What this task involves -
Every line of the data is to be transcribed without error.

Dataset extract -
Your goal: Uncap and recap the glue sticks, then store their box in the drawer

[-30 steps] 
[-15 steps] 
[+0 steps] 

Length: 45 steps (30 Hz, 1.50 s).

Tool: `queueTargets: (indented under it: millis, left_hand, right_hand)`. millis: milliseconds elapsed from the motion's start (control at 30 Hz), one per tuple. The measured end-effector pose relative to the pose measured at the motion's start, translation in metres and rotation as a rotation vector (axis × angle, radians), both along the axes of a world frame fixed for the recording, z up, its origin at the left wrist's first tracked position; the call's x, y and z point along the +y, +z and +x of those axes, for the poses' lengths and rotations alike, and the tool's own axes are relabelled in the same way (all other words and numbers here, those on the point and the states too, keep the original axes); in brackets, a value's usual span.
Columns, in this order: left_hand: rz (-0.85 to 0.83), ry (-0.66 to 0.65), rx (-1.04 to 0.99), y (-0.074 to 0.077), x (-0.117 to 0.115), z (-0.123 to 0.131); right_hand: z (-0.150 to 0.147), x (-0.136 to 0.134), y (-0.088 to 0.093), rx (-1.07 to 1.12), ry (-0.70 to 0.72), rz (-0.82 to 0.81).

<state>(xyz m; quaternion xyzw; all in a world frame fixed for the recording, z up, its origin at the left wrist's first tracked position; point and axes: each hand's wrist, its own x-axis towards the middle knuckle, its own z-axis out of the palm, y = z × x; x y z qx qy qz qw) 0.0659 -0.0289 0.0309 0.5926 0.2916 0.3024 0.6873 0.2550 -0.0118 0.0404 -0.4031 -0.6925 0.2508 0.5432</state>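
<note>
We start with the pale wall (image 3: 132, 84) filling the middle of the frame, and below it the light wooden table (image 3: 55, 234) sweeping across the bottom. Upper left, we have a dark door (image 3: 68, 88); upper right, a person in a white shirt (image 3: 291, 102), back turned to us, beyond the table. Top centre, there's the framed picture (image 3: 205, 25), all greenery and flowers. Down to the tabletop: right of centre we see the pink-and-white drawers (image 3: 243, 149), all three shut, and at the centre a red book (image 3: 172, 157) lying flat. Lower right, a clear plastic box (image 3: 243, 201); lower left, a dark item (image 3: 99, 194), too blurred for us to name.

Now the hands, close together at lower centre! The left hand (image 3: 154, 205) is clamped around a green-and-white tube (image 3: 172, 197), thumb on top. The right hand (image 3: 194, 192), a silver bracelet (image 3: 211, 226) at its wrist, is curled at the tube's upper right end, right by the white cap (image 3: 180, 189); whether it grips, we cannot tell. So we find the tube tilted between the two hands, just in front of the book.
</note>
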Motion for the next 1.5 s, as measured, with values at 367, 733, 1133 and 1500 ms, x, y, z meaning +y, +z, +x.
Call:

Answer -
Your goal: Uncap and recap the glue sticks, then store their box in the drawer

[-30 steps] 
[-15 steps] 
[+0 steps] 

Length: 45 steps (30 Hz, 1.50 s).

Tool: `queueTargets: (indented under it: millis, left_hand, right_hand)`. millis: milliseconds elapsed from the motion's start (control at 30 Hz), one per tuple. The measured end-effector pose relative to the pose measured at the motion's start, translation in metres and rotation as a rotation vector (axis × angle, radians), both along the axes of a world frame fixed for the recording, z up, its origin at the left wrist's first tracked position; the call's x, y and z point along the +y, +z and +x of those axes, for the poses' lengths and rotations alike, and the tool's own axes are relabelled in the same way (all other words and numbers here, those on the point and the states too, keep the original axes); in brackets, a value's usual span.
Columns, in this order: left_hand: rz (-0.85 to 0.83), ry (-0.66 to 0.65), rx (-1.04 to 0.99), y (-0.074 to 0.077), x (-0.117 to 0.115), z (-0.123 to 0.131); right_hand: z (-0.150 to 0.147), x (-0.136 to 0.134), y (-0.088 to 0.093), rx (-1.07 to 1.12), ry (-0.70 to 0.72), rz (-0.82 to 0.81).

<state>(xyz m; quaternion xyzw; all in a world frame fixed for the recording, z up, its origin at the left wrist's first tracked position; point and axes: each hand's wrist, its own x-axis towards the middle knuckle, its own z-axis out of the palm, y = z × x; x y z qx qy qz qw) 0.0659 -0.0289 0.0309 0.5926 0.2916 0.3024 0.6873 0.2550 -0.0118 0.0404 -0.4031 -0.6925 0.2508 0.5432</state>
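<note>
We start with the pale wall (image 3: 132, 84) filling the middle of the frame, and below it the light wooden table (image 3: 55, 234) sweeping across the bottom. Upper left, we have a dark door (image 3: 68, 88); upper right, a person in a white shirt (image 3: 291, 102), back turned to us, beyond the table. Top centre, there's the framed picture (image 3: 205, 25), all greenery and flowers. Down to the tabletop: right of centre we see the pink-and-white drawers (image 3: 243, 149), all three shut, and at the centre a red book (image 3: 172, 157) lying flat. Lower right, a clear plastic box (image 3: 243, 201); lower left, a dark item (image 3: 99, 194), too blurred for us to name.

Now the hands, close together at lower centre! The left hand (image 3: 154, 205) is clamped around a green-and-white tube (image 3: 172, 197), thumb on top. The right hand (image 3: 194, 192), a silver bracelet (image 3: 211, 226) at its wrist, is curled at the tube's upper right end, right by the white cap (image 3: 180, 189); whether it grips, we cannot tell. So we find the tube tilted between the two hands, just in front of the book.
</note>
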Motion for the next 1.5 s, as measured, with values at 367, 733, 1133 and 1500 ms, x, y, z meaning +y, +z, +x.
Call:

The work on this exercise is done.